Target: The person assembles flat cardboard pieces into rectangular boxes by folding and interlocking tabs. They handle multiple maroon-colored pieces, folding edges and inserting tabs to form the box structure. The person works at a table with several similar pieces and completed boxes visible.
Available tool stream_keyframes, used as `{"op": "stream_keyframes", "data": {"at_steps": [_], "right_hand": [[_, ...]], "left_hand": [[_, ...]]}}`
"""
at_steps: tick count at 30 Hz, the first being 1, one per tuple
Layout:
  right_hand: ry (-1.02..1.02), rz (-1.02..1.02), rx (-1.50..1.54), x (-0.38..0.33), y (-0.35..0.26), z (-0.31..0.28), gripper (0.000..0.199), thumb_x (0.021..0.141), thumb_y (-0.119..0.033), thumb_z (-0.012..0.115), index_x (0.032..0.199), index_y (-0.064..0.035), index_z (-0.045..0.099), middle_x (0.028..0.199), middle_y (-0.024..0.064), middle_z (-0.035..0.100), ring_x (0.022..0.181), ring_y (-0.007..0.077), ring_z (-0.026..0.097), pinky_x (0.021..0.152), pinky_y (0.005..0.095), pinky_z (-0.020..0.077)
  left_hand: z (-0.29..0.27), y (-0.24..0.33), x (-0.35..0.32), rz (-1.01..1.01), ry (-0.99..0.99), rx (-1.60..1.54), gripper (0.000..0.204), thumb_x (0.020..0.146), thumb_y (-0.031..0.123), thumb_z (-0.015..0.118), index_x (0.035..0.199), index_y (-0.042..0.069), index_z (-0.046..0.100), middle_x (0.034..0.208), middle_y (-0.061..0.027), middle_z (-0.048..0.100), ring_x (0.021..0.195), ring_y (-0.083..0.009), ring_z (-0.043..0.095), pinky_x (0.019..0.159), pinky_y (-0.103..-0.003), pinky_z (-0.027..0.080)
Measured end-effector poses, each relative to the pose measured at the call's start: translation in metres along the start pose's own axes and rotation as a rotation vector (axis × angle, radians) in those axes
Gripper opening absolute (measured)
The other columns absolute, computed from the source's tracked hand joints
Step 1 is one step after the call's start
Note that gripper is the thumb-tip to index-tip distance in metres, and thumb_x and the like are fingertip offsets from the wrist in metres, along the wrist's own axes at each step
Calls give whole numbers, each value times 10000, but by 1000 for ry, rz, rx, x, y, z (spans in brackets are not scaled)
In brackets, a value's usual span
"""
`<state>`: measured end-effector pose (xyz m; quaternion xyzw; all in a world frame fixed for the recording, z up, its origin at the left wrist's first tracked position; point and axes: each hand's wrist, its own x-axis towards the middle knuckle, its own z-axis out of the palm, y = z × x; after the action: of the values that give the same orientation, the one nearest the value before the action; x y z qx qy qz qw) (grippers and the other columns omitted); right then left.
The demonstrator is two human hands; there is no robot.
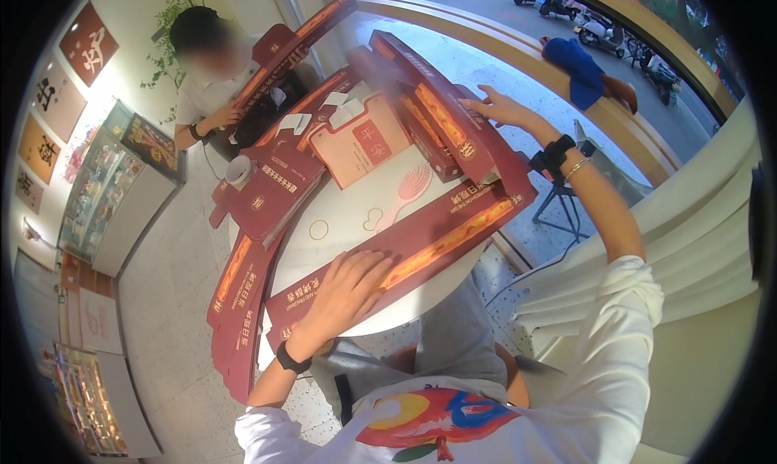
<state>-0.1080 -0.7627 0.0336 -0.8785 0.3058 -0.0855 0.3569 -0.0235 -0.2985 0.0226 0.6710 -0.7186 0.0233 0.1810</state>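
Observation:
A long dark red cardboard piece (429, 245) printed with golden pastry lies across the near side of the white table (340, 209). My left hand (348, 290) rests on it near its left end, fingers stretched out flat. At the far right, my right hand (506, 110) is raised with its fingers apart, beside a red box (441, 132) standing on the table; whether the fingertips touch the cardboard I cannot tell. Between the hands lie a pink hairbrush (414, 182) and a cream bag (366, 138) with a red square. Neither hand holds anything.
Across the table a person holds another long red cardboard piece (275, 67). Flat red cartons (279, 189) are stacked at the left with a white roll (239, 170) beside them. More cardboard strips (243, 302) hang past the left edge. White curtains (688, 213) hang at the right.

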Motion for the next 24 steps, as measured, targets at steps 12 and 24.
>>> {"op": "stream_keyframes", "data": {"at_steps": [12, 24], "right_hand": [[10, -73, -258, 2, -39, 39, 1069, 625, -462, 761, 1411, 58, 257, 1251, 310, 498, 1099, 391, 574, 878, 428, 497], [-298, -73, 949, -99, -49, 13, 635, 880, -259, 611, 1382, 28, 349, 1242, 173, 560, 996, 168, 645, 842, 284, 549]], "left_hand": [[-10, -19, 96, -114, -191, -495, 577, 889, 280, 625, 1350, 13, 404, 1253, -198, 539, 1133, -308, 566, 941, -389, 462], [45, -53, 237, -549, 182, -1729, 631, 881, 480, 633, 1311, 47, 473, 1145, -85, 613, 1046, -182, 598, 867, -341, 504]]}}
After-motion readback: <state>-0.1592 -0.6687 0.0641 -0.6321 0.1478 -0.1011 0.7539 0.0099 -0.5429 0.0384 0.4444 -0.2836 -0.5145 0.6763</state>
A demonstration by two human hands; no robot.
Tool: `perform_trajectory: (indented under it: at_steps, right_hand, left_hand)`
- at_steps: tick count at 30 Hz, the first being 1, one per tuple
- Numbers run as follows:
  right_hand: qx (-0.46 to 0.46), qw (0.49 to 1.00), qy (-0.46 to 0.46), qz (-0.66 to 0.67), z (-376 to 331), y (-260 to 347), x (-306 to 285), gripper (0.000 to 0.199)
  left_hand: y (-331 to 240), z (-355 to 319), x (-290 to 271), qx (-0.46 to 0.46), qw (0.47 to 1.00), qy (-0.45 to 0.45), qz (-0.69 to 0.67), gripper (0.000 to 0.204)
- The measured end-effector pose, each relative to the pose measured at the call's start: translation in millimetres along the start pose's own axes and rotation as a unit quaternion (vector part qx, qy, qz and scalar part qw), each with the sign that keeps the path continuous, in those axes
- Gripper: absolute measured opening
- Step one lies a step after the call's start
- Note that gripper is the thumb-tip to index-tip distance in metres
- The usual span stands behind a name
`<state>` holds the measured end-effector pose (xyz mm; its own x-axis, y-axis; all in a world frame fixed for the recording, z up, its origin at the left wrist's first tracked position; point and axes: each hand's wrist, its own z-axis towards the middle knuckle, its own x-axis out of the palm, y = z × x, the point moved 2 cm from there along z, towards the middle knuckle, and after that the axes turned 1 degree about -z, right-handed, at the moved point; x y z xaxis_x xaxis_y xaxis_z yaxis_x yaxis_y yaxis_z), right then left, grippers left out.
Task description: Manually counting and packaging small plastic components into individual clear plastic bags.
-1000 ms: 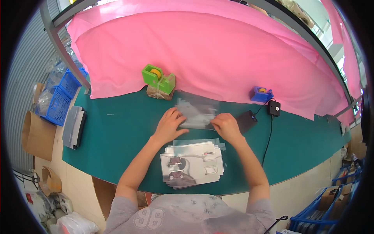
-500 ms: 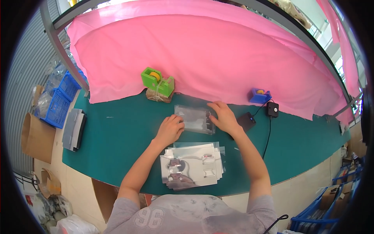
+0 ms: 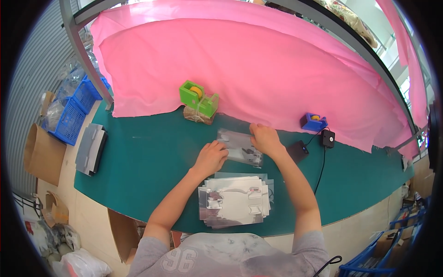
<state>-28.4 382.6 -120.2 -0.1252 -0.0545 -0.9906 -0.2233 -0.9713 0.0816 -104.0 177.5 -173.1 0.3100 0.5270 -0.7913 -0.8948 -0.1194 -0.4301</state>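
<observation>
A small pile of clear plastic sleeves lies on the green table between my hands. My left hand is closed at its left edge, the fingers bent over the plastic. At the far right corner, my right hand has its fingers drawn together on the film; the thumb side is partly hidden. Nearer to me rests a stack of shiny, silvery flat sheets with cut-outs, some clear film sticking out around its edges. Neither hand touches this stack.
Behind the sleeves stands a green tape dispenser tied to a block. A blue tape dispenser, a black box and a cabled black device are at the right. More flat sheets lie far left. A pink cloth hangs behind.
The view has shifted, so the table appears farther right. My right hand's fingers, spread before, have drawn together at the sleeves' far corner. My left hand stays by the left edge.
</observation>
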Motion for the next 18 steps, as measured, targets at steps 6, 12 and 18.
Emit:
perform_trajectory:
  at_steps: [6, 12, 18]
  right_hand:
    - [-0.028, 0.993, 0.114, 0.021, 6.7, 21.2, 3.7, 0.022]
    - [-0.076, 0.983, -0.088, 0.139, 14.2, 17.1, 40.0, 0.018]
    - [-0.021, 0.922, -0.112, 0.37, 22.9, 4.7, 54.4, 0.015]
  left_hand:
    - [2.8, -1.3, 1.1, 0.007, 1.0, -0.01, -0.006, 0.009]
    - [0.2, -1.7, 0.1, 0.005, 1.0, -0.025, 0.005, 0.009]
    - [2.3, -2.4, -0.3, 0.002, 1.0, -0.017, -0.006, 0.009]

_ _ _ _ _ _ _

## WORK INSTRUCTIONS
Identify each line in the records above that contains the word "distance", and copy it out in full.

## SOLUTION FOR THIS TASK
Note that gripper is the thumb-tip to index-tip distance in metres, and thumb_x and the like are fingertip offsets from the wrist in metres, along the wrist's own axes at each step
- Note that gripper is the thumb-tip to index-tip distance in metres

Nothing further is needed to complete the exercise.